E quando si  trovò di fronte ad un vecchio nobile francese (conservatore e quindi avversario di Napoleone)   che gli riferiva false notizie sull’andamento della guerra, fra cui quella che Garibaldi sarebbe stato fatto prigioniero dagli austriaci a Varese, egli, scrive sempre il Ghislanzoni, mandando a quel paese ogni prudenza che gli avrebbe suggerito di non contraddirlo dato che, per allestire uno spettacolo, aveva bisogno di lui,   insorse violentemente: ”Non può avvenire che Garibaldi cada prigioniero. Garibaldi può cader ferito, può cader morto come l’ultimo dei suoi fantaccini, ma è impossibile, ve lo ripeto, signor Conte, che si lasci prendere prigioniero!”.   
Non si sa se poi il favore gli fu concesso: comunque il nobiluomo ammirò il coraggio e la determinazione   del Rota e, forse, lo accontentò.

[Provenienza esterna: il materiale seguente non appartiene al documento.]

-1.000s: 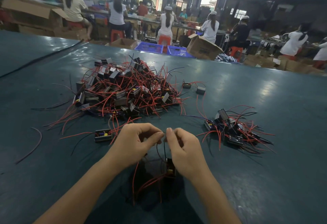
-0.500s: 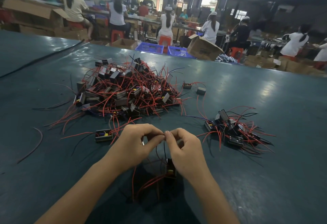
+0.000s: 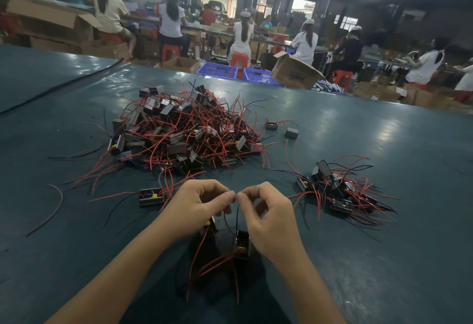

Giuseppe Rota alle elementari aveva imparato a leggere, scrivere e far di conto, ma si era fermato lì perchè  le assi del palcoscenico erano poi divenute la sua scuola. Ciononostante, dotato di un’intelligenza non comune, resosi conto della necessità di adeguare la propria cultura all’ambiente nel quale, a seguito del  successo  ottenuto, si era trovato a vivere, si era dato, con la foga e l’ostinazione dell’autodidatta, a studiare e leggere libri di ogni genere. La letteratura, certamente, ma soprattutto le scienze -  la matematica, la geometria, la meccanica – alle quali era specialmente portato, e delle quali sarebbe divenuto un eccellente conoscitore ove avesse avuto la possibilità di studiarle e di approfondirle opportunamente. “Assorbiva la scienza  - secondo Ghislanzoni  - prima di averla meditata; applicando le teorie  conquistate, egli rettificava i propri dubbi, consolidava il proprio sapere”, ed egli stesso era consapevole di possedere un ingegno superiore alla propria arte, un cuore creato per delle espansioni più nobili che non fossero quelle della coreografia.
Un esempio, che vale anche per confermare il suo patriottismo ed il suo desiderio di dare in qualche modo un contributo alle lotte per l’unità d’Italia: l’invenzione del “telegrafo mobile per i campi di battaglia”, che avrebbe dovuto favorire la vittoria degli italiani e dei francesi fianco a fianco, nel 1859, in Italia, contro l’Austria. Un battaglione di soldati a cavallo, a ciò addestrati, avrebbe dovuto installare, con la massima celerità, con il sistema da lui studiato,  le linee telegrafiche per tenere in collegamento i vari reparti di combattenti  sul campo seguendone i movimenti e consentire così al Comandante supremo, dopo aver studiato le strategie, di diramare i suoi ordini “con la velocità del lampo”.
Perfezionato il suo progetto tenendo conto anche delle critiche e delle obiezioni di quanti lo accusavano di essere un visionario, lo presentò all’autorevole consigliere di Napoleone III, il  Duca di Morny, il quale, pur formulando qualche dubbio,  trattenne il documento con l’intento di esaminarlo approfonditamente,  dopo di che il Rota non ne seppe più nulla.
Fino a che, terminata la guerra in Italia, poco dopo il rientro di Napoleone a Parigi,  il “telegrafo mobile” fu sperimentato ufficialmente in campo di Marte, e con pieno successo, proprio in base a quel progetto che Rota aveva fiduciosamente consegnato al Duca di Morny.
Solo che l’invenzione fu attribuita  ad un ignoto meccanico francese per cui il povero Rota, dopo inutili proteste,  restò, commenta Ghislanzoni,  con un palmo di naso.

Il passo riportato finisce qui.